ELECTROSTATIC DISCHARGE PROTECTION CIRCUIT WITH A HIGH TURN-ON SPEED

Abstract

An electrostatic discharge (ESD) protection circuit includes an ESD release transistor, at least one stress release transistor, a control circuit, and a voltage division circuit. The ESD release transistor is coupled to a reference voltage terminal of a circuit to be protected. The at least one stress release transistor is coupled between a voltage input terminal of the circuit to be protected and the ESD release transistor. The control circuit turns off the ESD release transistor during a normal operation, and turns on the ESD release transistor during a positive ESD zapping. The voltage division circuit provides at least one divisional voltage for turning on the at least one stress release transistor during the normal operation and the positive ESD zapping.

Description

CROSS REFERENCE TO RELATED APPLICATIONS

This non-provisional application claims priority of US provisional application No. 62/590,402, filed on Nov. 24, 2017, included herein by reference in its entirety.

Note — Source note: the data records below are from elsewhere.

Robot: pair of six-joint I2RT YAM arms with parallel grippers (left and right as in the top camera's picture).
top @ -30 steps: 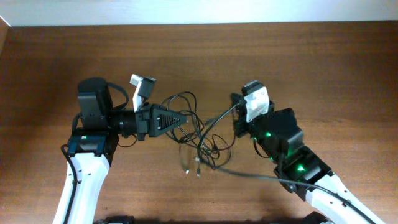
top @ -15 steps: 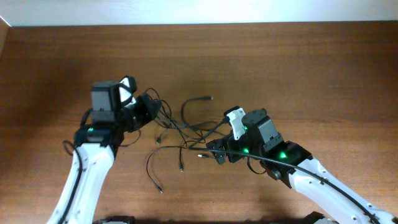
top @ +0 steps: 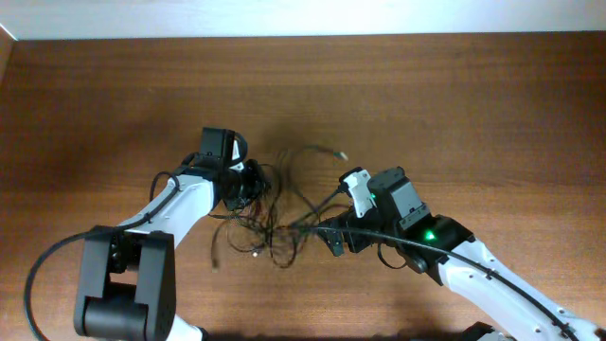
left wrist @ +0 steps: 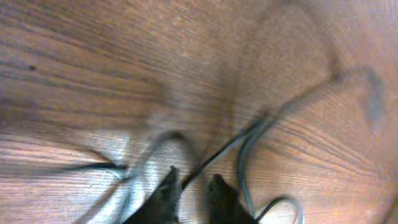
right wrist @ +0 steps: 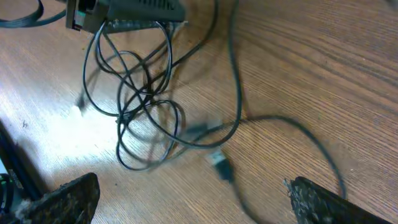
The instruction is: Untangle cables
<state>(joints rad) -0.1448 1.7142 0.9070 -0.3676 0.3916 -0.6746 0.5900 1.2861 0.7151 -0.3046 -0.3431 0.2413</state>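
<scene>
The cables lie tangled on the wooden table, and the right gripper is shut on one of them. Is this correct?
Not quite: the right wrist view shows the right gripper open, its fingers wide apart, holding nothing. The cables do lie tangled on the table.

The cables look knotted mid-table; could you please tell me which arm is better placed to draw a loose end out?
Probably the right. The right tool is open, with a loose plug lying just ahead of it, while the left tool sits in the knotted cables, its grip unclear.
</scene>
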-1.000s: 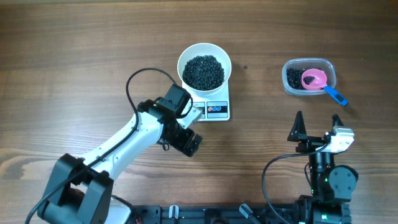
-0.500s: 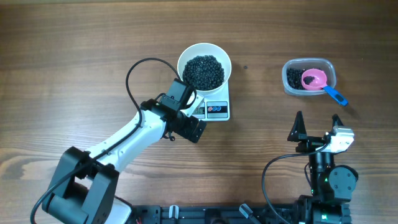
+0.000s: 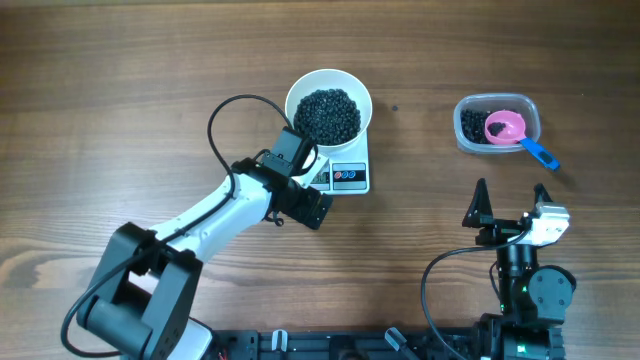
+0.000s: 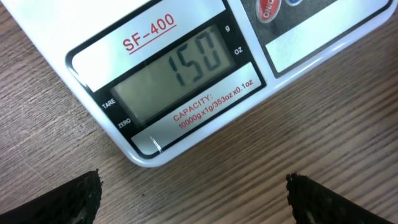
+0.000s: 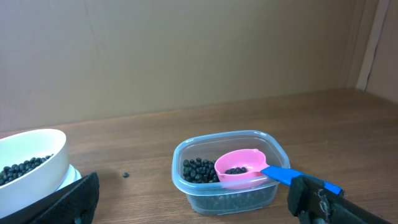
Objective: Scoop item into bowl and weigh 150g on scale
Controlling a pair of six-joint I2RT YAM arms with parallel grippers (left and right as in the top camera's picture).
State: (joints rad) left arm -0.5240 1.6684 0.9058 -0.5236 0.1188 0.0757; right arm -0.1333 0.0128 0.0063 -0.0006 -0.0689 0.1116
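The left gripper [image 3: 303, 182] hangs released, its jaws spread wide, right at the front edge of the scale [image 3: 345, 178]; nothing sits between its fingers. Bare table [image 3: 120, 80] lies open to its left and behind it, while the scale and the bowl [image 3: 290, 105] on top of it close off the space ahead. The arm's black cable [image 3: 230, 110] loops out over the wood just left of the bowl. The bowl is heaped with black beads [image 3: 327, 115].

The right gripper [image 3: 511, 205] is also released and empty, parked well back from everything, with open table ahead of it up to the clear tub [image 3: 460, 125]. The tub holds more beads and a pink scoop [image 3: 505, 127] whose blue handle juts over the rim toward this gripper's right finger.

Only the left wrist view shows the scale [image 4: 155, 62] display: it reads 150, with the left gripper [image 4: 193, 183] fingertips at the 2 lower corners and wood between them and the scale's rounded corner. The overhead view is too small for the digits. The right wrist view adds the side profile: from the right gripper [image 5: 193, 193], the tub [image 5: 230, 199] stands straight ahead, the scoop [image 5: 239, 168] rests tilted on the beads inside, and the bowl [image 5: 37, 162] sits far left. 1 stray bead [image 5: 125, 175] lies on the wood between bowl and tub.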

BACKGROUND OF THE INVENTION

1. Field of the Invention

This invention is related to an electrostatic discharge protection circuit, and more particularly, an electrostatic discharge protection circuit with a high turn-on speed.

2. Description of the Prior Art

When two electrically charged objects are in contact or are shorted to each other, the electrical charges in one object will flow to another object through a discharging path, causing electrostatic discharge. The electrostatic discharge can generate huge currents in a very short time and can damage integrated circuits. Since the human body, machines used to package integrated circuits, and instruments for testing integrated circuits are all common charged bodies, irreversible harm can be caused to the circuit once the charged body contacts with the circuit and discharges to the circuit. Therefore, electrostatic discharge protection circuits are usually adopted to provide low resistance discharge paths for the huge ESD currents to pass by and to protect the integrated circuits from being blown out.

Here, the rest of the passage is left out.